Articulez correctement. Sans aller jusqu’à adopter la technique des cailloux de Démosthène, amusez-vous à dire votre pitch un crayon à la bouche de manière à vous empêcher d’avaler les syllabes. Dans un milieu bruyant, ce n’est pas en criant que vous vous ferez entendre, mais en articulant.
Attention à ne pas avoir un débit trop rapide sinon votre interlocuteur ne comprendra rien. Prenez votre temps. Les silences sont importants aussi dans un pitch. Tenez compte du fait que votre débit augmentera certainement avec la pression le jour J.
Le charisme et l’éloquence sont parfois des qualités innées chez certains d’entre nous, mais ce sont aussi des techniques qui se travaillent et s’acquièrent.
Pratiquez souvent en privé jusqu’à vous sentir prêt, puis lancez-vous devant un auditoire bienveillant mais qui saura être critique. Cette présentation en public restreint vous aidera notamment à préparer une série de questions que pourraient vous poser vos interlocuteurs et les réponses pertinentes que vous pourriez lui apporter.

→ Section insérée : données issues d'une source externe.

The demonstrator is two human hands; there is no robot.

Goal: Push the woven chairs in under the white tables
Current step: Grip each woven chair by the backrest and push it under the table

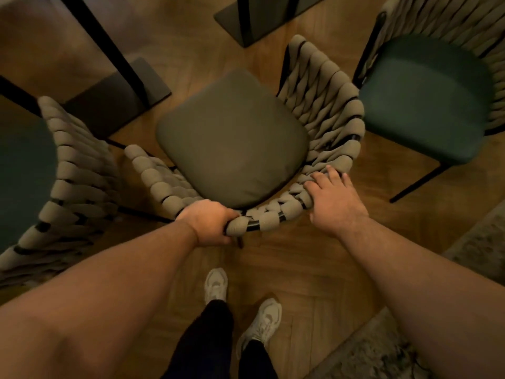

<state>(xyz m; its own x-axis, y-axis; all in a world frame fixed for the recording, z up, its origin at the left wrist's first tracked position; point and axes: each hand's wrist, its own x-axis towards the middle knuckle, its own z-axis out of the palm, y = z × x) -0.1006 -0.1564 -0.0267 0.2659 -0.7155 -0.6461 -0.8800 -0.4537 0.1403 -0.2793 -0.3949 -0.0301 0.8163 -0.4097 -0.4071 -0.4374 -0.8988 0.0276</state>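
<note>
The head view looks down on a wooden floor [314, 269] laid in a herringbone pattern, warm brown under dim light. At the top stand two dark flat square bases with black posts, one at the left [120, 97] and one in the middle [262, 20]; the table tops themselves cannot be made out clearly. In the centre is the woven chair [325, 105], its curved back and arms made of thick beige rope wound around a black metal frame, and it stands out in the open between the two bases. On its seat lies a soft olive cushion [232, 138], square with rounded corners. A second chair of the same weave [71, 170] is close at the left, and a third with a smooth dark green seat [420, 105] is at the right. At the lower right edge there is a shaggy grey rug [382, 351]. The left hand [210, 222] is closed firmly around the top rail of the chair back, fingers wrapped over the rope. The right hand [333, 201] lies on the same rail further right, fingers curled more loosely over the weave. Below are two pale sneakers, one behind [216, 283] and one in front [262, 321], under black trousers.
</note>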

Votre interlocuteur est, sinon votre ami, votre partenaire. Regarder dans les yeux votre interlocuteur, lui sourire, adapter la portée de votre voix à la distance qui vous sépare de lui sont autant de détails qui favorisent son écoute et sa bienveillance. Vous cafouillez, vous butez sur un mot ? Riez-en avec votre interlocuteur ou votre public. La connivence nait de nos défauts, pas de notre perfection.
La vie réelle est votre terrain de jeu.Multipliez les occasions de dire votre pitch, d’interagir avec des auditoires différents, des interlocuteurs divers dans des situations variées. Plus vous présenterez votre pitch, plus vous apprendrez à l’adapter en temps réel, plus vous convaincrez.
Tous les membres de l’équipe de votre association ou fondation doivent savoir pitcher et être prêts à le faire à n’importe quel moment. L’orateur habituel peut, par exemple, avoir une extinction de voix le jour de la présentation. Et surtout, la plupart du temps, vous ne serez pas sur un estrade pour pitcher ,mais plutôt dans une salle pleine de bruit un verre à la main, car les opportunités se dessinent souvent lors de ces discussions informelles.
FOCUS – Savoir saisir toutes les opportunités en une phrase
Ayez toujours en tête une phrase de présentation courte qui vous permettra d’enclencher un lien avec un interlocuteur intéressant pour décrocher un rendez-vous lors d’un meeting professionnel, d’un cocktail…
Cette phrase sera votre entrée en matière :
« Bonjour,
Je suis prénom et nom, fonction au sein de nom de la fondation ou association qui domaine d’intervention. Je viens vers vous parce que nous cherchons des personnalités comme vous pour…… Pourrions-nous convenir d’un rendez-vous, d’un déjeuner peut-être ? »
Quand vous repérez un interlocuteur dans une assemblée, respirez calmement et dirigez-vous vers lui d’un pas déterminé mais posé. Souriez à votre interlocuteur avant de lui parler. Ne soyez pas intrusif mais cordial. Ne collez pas à votre interlocuteur, parlez lui clairement, sans élever la voix. Votre enthousiasme et votre gentillesse feront le reste.